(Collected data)

= Beginning of Section =

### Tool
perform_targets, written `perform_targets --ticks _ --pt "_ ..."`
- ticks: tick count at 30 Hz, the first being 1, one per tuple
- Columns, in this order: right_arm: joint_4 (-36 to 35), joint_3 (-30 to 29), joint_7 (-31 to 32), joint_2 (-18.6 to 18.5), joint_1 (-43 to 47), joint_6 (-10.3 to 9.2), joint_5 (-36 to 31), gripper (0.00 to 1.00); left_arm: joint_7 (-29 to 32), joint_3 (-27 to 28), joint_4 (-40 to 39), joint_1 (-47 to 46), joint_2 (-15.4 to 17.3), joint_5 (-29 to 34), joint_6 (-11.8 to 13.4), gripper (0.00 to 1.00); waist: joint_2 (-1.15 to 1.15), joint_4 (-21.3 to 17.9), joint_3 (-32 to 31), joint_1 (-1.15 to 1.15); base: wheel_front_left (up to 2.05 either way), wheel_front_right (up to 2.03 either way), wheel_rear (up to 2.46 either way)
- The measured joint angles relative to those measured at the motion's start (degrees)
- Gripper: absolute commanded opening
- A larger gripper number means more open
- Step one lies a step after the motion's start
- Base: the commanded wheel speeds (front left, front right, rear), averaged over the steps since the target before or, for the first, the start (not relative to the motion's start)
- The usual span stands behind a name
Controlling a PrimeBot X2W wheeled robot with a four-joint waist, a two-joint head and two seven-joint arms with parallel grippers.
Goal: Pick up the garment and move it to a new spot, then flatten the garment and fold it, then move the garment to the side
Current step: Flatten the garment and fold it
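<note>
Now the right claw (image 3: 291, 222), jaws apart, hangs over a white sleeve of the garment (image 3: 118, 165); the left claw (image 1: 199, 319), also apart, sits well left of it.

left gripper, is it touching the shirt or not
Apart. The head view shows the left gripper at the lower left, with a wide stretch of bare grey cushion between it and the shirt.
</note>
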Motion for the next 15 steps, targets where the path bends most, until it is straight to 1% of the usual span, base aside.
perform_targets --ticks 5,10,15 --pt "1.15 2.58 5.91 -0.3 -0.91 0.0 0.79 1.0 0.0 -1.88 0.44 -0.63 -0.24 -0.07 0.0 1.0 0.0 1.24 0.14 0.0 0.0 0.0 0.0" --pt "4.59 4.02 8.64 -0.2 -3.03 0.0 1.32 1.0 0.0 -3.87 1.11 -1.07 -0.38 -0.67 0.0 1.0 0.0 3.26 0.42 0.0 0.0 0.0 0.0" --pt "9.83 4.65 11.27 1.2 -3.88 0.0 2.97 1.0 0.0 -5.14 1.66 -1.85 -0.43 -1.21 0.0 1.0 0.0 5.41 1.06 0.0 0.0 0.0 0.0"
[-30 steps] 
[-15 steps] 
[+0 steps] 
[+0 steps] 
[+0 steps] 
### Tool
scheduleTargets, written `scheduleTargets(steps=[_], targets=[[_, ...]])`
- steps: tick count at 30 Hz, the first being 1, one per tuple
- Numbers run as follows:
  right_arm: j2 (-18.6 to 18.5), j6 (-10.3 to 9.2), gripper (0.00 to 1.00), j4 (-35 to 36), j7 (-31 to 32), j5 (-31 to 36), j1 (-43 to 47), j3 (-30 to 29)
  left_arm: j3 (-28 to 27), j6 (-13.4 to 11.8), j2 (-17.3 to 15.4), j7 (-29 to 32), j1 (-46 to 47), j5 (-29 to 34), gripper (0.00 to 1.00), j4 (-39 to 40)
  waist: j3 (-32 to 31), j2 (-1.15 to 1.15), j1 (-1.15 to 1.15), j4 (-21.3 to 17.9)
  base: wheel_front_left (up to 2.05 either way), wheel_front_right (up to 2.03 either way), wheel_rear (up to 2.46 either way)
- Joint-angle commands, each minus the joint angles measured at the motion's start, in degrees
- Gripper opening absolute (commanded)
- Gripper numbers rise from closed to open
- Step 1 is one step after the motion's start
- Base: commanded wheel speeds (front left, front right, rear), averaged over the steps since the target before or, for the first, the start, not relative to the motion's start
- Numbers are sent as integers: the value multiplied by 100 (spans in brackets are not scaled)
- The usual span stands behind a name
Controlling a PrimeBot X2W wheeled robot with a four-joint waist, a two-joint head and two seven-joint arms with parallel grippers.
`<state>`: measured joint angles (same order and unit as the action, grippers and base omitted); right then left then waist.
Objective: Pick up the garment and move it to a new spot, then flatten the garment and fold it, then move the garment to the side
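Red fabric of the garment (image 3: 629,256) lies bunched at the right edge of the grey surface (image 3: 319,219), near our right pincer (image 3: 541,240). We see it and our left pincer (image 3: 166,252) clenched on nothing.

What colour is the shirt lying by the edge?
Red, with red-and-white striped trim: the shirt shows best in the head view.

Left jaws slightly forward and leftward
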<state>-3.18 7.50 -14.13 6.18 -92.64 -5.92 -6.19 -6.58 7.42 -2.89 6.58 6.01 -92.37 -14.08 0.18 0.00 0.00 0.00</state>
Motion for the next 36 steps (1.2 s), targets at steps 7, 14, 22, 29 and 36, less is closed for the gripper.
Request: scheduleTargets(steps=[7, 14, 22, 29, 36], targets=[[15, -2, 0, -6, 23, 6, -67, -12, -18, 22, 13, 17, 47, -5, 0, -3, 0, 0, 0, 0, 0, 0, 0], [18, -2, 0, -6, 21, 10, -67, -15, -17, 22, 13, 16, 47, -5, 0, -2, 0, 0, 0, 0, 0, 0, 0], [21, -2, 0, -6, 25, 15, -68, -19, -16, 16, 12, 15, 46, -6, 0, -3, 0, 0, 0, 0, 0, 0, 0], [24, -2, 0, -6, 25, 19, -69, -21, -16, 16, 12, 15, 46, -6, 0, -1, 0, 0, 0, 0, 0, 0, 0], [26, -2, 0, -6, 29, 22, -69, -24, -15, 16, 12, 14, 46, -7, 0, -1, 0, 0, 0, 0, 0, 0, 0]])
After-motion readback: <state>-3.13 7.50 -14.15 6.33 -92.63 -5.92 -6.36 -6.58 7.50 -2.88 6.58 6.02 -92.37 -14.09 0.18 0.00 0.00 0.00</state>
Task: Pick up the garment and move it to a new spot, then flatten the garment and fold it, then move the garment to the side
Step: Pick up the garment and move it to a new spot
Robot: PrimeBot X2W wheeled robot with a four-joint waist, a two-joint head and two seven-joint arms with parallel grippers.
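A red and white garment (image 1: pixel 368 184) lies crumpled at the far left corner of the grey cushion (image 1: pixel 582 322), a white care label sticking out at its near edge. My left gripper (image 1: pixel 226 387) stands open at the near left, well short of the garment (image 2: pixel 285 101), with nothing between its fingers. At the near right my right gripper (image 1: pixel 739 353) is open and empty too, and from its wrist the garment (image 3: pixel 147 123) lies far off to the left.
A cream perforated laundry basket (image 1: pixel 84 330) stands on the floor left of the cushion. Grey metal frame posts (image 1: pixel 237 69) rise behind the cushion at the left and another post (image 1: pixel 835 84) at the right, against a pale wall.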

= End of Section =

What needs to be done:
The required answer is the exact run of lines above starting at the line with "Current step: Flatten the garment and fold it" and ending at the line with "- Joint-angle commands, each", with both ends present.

Exercise response:
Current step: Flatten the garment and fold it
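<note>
Now the right claw (image 3: 291, 222), jaws apart, hangs over a white sleeve of the garment (image 3: 118, 165); the left claw (image 1: 199, 319), also apart, sits well left of it.

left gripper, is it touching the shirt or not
Apart. The head view shows the left gripper at the lower left, with a wide stretch of bare grey cushion between it and the shirt.
</note>
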Motion for the next 15 steps, targets where the path bends most, until it is straight to 1% of the usual span, base aside.
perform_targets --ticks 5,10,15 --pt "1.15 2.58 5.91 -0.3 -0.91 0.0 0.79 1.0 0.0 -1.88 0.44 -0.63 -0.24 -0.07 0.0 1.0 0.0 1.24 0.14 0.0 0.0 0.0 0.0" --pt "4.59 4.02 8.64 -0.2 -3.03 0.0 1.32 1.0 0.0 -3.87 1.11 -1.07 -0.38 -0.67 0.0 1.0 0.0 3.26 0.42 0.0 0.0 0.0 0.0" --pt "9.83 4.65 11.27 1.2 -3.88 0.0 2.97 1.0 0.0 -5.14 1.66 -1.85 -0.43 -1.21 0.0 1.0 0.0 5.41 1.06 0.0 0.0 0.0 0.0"
[-30 steps] 
[-15 steps] 
[+0 steps] 
[+0 steps] 
[+0 steps] 
### Tool
scheduleTargets, written `scheduleTargets(steps=[_], targets=[[_, ...]])`
- steps: tick count at 30 Hz, the first being 1, one per tuple
- Numbers run as follows:
  right_arm: j2 (-18.6 to 18.5), j6 (-10.3 to 9.2), gripper (0.00 to 1.00), j4 (-35 to 36), j7 (-31 to 32), j5 (-31 to 36), j1 (-43 to 47), j3 (-30 to 29)
  left_arm: j3 (-28 to 27), j6 (-13.4 to 11.8), j2 (-17.3 to 15.4), j7 (-29 to 32), j1 (-46 to 47), j5 (-29 to 34), gripper (0.00 to 1.00), j4 (-39 to 40)
  waist: j3 (-32 to 31), j2 (-1.15 to 1.15), j1 (-1.15 to 1.15), j4 (-21.3 to 17.9)
  base: wheel_front_left (up to 2.05 either way), wheel_front_right (up to 2.03 either way), wheel_rear (up to 2.46 either way)
- Joint-angle commands, each minus the joint angles measured at the motion's start, in degrees

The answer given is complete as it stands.